“It’s been an incredible journey”: Interview with pro-vaping advocate Louise Ross

Showing people that there is a life beyond smoking is at the heart of everything we do. It’s also at the heart of what Louise Ross does.

Louise, a former smoker of around 20 years, has worked in the tobacco control field since 2004.

She previously served as the manager of the Leicester Stop Smoking Service, leading a team of advisors who helped more than 30,000 clients quit smoking. Currently, she is the business development manager for the Smoke Free App. Since its inception, this app has received around six million downloads – more than any other stop-smoking app.

louise ross

Louise is a prominent pro-vaping advocate and recently spoke on BBC Radio 5 Live to discuss the benefits of vaping and the importance of communicating its benefits to frontline healthcare professionals and cigarette smokers.

We caught up with Louise to learn more about her background and career to date.

 

You’ve worked in tobacco control/smoking cessation since 2004, having worked in nursing. What prompted the career change?

I used to run a care home. I stopped smoking in 2004 and three weeks later, I came across a job advert for running the Leicester Stop Smoking Service and thought, ‘I can do that now’. I applied for it and got it!

I knew nothing about the area, but I learnt on the job. I’ve always been a good team manager who’s quick to learn, and I thoroughly enjoyed the role.

 

What did you take from the experience at the Leicester Stop Smoking Service?

When we went vape-friendly, we had to convince people because there was no evidence at all. There was only my gut feeling. Nobody had done any studies on this. If I tried to do it now with no evidence, it could be a lot harder. But at the time, I pushed it through and said, ‘we are going to do this’.

We started out small and gave out vapes, partly because we were given free supplies. I went down to The e-Cigarette Summit in London, and I spoke at the second summit about our experience. Lots of firms gave us free samples, which made a big, big difference.

We stressed that this wasn’t medication and wasn’t licensed; we were offering people free samples and asking them if they wanted it.

People took them, and our success rate zoomed from about 50% to more than 70%. That was enough evidence for me to take to senior management and tell them, ‘We’ve got to do this on a bigger scale. We need to start using some of our nicotine replacement therapy (NRT) funding to buy vapes’. We did that and never looked back.

I subsequently became famous in the vaping world! I became famous for having been a pioneer in this area and encouraging others in my position to adopt a similar approach.

 

The Leicester Stop Smoking Service was the first in the country to go ‘e-cig-friendly’ on No Smoking Day 2014. What did it mean to you to achieve this milestone?

It was very, very important. I’ve talked about it a lot since – I probably bore a few people because they’ve heard me talk about it many times now! But yes, it was huge. And it was actually the first service of its kind in the world to become e-cig-friendly.

It’s been done by many services since, but we were the first to do it. That fact is an immense source of pride for me.

 

Do you remember when you first heard about vaping and what you thought about it as a smoking cessation method?

When vaping came along in around 2013, I saw real potential in its ability to help people quit smoking. I was worried at first that it might denormalise quitting and had the concerns that a lot of people still have today. But from talking to users, I realised what a game-changer vaping is and how it takes the pain out of stopping smoking.

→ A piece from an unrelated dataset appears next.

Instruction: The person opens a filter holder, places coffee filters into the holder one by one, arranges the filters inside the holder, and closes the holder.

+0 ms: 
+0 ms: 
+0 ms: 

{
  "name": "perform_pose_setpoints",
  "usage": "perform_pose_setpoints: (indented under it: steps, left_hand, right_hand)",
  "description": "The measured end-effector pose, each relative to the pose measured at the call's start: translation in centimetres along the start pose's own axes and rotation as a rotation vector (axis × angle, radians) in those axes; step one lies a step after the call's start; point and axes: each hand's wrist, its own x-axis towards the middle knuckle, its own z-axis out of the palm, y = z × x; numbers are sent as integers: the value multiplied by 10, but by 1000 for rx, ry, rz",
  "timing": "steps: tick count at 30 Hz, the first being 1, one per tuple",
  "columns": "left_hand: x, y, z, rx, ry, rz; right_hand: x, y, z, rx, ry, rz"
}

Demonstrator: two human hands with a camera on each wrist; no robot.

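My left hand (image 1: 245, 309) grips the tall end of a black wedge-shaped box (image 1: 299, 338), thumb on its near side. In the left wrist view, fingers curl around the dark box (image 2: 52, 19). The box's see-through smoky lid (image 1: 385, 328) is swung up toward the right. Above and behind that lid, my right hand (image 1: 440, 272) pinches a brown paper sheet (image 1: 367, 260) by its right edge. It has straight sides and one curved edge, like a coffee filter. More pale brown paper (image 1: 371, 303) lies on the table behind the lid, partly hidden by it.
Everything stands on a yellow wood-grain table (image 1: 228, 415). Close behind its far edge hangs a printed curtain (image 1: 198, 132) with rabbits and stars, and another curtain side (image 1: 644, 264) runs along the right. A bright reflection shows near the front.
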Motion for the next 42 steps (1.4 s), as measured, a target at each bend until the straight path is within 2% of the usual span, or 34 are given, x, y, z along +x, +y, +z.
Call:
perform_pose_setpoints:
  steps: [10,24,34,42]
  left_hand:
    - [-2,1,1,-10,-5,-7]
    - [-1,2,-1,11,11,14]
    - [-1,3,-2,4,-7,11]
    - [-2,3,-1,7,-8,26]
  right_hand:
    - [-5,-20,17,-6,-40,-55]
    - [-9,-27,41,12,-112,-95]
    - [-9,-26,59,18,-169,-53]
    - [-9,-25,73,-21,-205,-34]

Anyone who’s smoked knows how hard it is to stop, but those I spoke to who vaped said it was so easy. It’s almost like some opponents of vaping don’t like the fact that it’s easy. They think people should suffer when they’re quitting, but we should be opening the door for people and letting them through. Vaping is a gateway out of smoking, not a gateway into smoking.

If you look across the world, the countries that have demonstrated a positive and enabling attitude to vaping have seen their smoking rates drop. However, countries that are resistant to vaping have more flatlined smoking rates.

You can look to the UK and Ireland as respective examples. Ireland still has a big smoking problem and is anti-vaping, while in the UK, smoking rates have fallen as vaping rates rise.

 

How have you found working in this industry? Which aspects have you enjoyed the most?

I’ve rarely worked directly with clients; I’ve always been a manager of people who do the advising. But what I enjoy most is educating advisors to make the best of the opportunities they have and showing their clients that they care about the outcomes.

You can have an advisor who goes through the motions, gives their client some patches, and tells them what to do. But to convey that enthusiasm, keep people focused, and reassure them that they’re not going to go through hell when they stop smoking takes a real set of people skills.

To see the advisors display these skills is incredibly exciting, and the effectiveness of their approach is borne out by the results they achieve.

Enthusiasm and the ability to communicate and motivate mean more to me than specific qualifications, although they’re a bonus for advisors to have. They don’t have to have been smokers, either. We’ve all had our own battles, and as long as they can display empathy towards the person they’re working with and put a plan in place to help them through their journey, that’s all that matters.

 

On the flip side, which aspects of working in the smoking cessation industry have you found to be the most challenging?

Dealing with people who have the power to stop programmes from happening.

It’s quite easy to educate an advisor. If they said, ‘What about popcorn lung?’, you can sweep straight in with the facts and get them on board. What’s more frustrating is when you’re dealing with key decision-makers who are resistant to vaping.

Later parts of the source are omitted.